Start of Available records

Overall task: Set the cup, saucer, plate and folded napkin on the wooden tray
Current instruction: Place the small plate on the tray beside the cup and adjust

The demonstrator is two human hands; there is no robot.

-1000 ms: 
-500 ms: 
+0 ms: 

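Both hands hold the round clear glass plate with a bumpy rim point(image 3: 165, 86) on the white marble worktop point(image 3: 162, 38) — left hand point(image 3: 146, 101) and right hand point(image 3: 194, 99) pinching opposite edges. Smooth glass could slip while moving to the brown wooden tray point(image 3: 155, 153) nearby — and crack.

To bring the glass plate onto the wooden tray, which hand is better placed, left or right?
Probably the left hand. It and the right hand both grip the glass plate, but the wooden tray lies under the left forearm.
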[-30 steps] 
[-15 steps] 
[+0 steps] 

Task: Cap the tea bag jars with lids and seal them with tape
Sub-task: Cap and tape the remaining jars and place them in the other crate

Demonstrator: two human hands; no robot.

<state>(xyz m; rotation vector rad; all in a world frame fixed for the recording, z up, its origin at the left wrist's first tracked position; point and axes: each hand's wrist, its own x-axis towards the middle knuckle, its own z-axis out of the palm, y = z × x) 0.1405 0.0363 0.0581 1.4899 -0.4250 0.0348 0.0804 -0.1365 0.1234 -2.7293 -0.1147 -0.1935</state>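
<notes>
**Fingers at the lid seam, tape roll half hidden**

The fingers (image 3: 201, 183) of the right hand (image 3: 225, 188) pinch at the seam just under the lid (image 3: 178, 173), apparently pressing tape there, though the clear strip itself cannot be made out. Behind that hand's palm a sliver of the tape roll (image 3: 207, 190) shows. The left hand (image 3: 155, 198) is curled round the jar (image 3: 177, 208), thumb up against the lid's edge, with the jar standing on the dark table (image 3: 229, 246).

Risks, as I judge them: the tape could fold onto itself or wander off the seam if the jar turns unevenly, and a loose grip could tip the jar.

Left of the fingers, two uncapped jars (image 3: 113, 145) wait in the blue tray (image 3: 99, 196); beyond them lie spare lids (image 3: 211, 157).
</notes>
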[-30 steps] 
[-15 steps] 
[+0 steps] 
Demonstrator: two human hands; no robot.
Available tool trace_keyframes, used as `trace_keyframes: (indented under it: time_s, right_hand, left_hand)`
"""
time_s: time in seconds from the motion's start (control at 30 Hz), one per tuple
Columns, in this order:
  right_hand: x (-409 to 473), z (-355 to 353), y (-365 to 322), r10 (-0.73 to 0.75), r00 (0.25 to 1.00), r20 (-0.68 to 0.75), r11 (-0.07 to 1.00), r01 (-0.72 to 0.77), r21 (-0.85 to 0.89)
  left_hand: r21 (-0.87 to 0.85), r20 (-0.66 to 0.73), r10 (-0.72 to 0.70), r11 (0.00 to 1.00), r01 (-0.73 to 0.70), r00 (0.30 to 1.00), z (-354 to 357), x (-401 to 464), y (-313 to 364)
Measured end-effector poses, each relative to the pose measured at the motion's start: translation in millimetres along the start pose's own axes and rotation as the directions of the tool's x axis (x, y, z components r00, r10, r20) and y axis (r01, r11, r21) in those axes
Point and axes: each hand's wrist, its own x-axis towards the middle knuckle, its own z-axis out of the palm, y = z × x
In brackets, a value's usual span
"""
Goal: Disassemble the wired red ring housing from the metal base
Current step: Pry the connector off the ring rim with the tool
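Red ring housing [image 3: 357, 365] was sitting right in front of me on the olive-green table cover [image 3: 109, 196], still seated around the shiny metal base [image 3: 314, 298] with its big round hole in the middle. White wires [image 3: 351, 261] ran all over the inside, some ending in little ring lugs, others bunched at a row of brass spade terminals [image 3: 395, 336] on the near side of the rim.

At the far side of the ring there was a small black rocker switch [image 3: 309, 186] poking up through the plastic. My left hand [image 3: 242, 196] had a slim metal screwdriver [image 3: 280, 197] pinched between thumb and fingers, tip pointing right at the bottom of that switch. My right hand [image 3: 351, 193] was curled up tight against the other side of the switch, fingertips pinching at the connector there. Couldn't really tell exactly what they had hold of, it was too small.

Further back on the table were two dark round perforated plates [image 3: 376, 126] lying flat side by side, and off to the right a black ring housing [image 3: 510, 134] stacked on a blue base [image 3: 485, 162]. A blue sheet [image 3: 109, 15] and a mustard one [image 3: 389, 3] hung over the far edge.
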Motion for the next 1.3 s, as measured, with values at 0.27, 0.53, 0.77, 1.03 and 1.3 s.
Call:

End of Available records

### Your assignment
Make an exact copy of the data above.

### Answer space
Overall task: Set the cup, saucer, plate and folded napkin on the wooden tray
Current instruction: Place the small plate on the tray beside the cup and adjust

The demonstrator is two human hands; there is no robot.

-1000 ms: 
-500 ms: 
+0 ms: 

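Both hands hold the round clear glass plate with a bumpy rim point(image 3: 165, 86) on the white marble worktop point(image 3: 162, 38) — left hand point(image 3: 146, 101) and right hand point(image 3: 194, 99) pinching opposite edges. Smooth glass could slip while moving to the brown wooden tray point(image 3: 155, 153) nearby — and crack.

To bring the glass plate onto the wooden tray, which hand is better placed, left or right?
Probably the left hand. It and the right hand both grip the glass plate, but the wooden tray lies under the left forearm.
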[-30 steps] 
[-15 steps] 
[+0 steps] 

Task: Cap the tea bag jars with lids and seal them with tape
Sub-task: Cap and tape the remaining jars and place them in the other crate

Demonstrator: two human hands; no robot.

<state>(xyz m; rotation vector rad; all in a world frame fixed for the recording, z up, its origin at the left wrist's first tracked position; point and axes: each hand's wrist, its own x-axis towards the middle knuckle, its own z-axis out of the palm, y = z × x) 0.1405 0.0363 0.0581 1.4899 -0.4250 0.0348 0.0804 -0.1365 0.1234 -2.7293 -0.1147 -0.1935</state>
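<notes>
**Fingers at the lid seam, tape roll half hidden**

The fingers (image 3: 201, 183) of the right hand (image 3: 225, 188) pinch at the seam just under the lid (image 3: 178, 173), apparently pressing tape there, though the clear strip itself cannot be made out. Behind that hand's palm a sliver of the tape roll (image 3: 207, 190) shows. The left hand (image 3: 155, 198) is curled round the jar (image 3: 177, 208), thumb up against the lid's edge, with the jar standing on the dark table (image 3: 229, 246).

Risks, as I judge them: the tape could fold onto itself or wander off the seam if the jar turns unevenly, and a loose grip could tip the jar.

Left of the fingers, two uncapped jars (image 3: 113, 145) wait in the blue tray (image 3: 99, 196); beyond them lie spare lids (image 3: 211, 157).
</notes>
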[-30 steps] 
[-15 steps] 
[+0 steps] 
Demonstrator: two human hands; no robot.
Available tool trace_keyframes, used as `trace_keyframes: (indented under it: time_s, right_hand, left_hand)`
"""
time_s: time in seconds from the motion's start (control at 30 Hz), one per tuple
Columns, in this order:
  right_hand: x (-409 to 473), z (-355 to 353), y (-365 to 322), r10 (-0.73 to 0.75), r00 (0.25 to 1.00), r20 (-0.68 to 0.75), r11 (-0.07 to 1.00), r01 (-0.72 to 0.77), r21 (-0.85 to 0.89)
  left_hand: r21 (-0.87 to 0.85), r20 (-0.66 to 0.73), r10 (-0.72 to 0.70), r11 (0.00 to 1.00), r01 (-0.73 to 0.70), r00 (0.30 to 1.00), z (-354 to 357), x (-401 to 464), y (-313 to 364)
Measured end-effector poses, each relative to the pose measured at the motion's start: translation in millimetres along the start pose's own axes and rotation as the directions of the tool's x axis (x, y, z components r00, r10, r20) and y axis (r01, r11, r21) in those axes
Point and axes: each hand's wrist, its own x-axis towards the middle knuckle, its own z-axis out of the palm, y = z × x
In brackets, a value's usual span
"""
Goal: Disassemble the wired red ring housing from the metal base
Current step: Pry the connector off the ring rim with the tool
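Red ring housing [image 3: 357, 365] was sitting right in front of me on the olive-green table cover [image 3: 109, 196], still seated around the shiny metal base [image 3: 314, 298] with its big round hole in the middle. White wires [image 3: 351, 261] ran all over the inside, some ending in little ring lugs, others bunched at a row of brass spade terminals [image 3: 395, 336] on the near side of the rim.

At the far side of the ring there was a small black rocker switch [image 3: 309, 186] poking up through the plastic. My left hand [image 3: 242, 196] had a slim metal screwdriver [image 3: 280, 197] pinched between thumb and fingers, tip pointing right at the bottom of that switch. My right hand [image 3: 351, 193] was curled up tight against the other side of the switch, fingertips pinching at the connector there. Couldn't really tell exactly what they had hold of, it was too small.

Further back on the table were two dark round perforated plates [image 3: 376, 126] lying flat side by side, and off to the right a black ring housing [image 3: 510, 134] stacked on a blue base [image 3: 485, 162]. A blue sheet [image 3: 109, 15] and a mustard one [image 3: 389, 3] hung over the far edge.
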Motion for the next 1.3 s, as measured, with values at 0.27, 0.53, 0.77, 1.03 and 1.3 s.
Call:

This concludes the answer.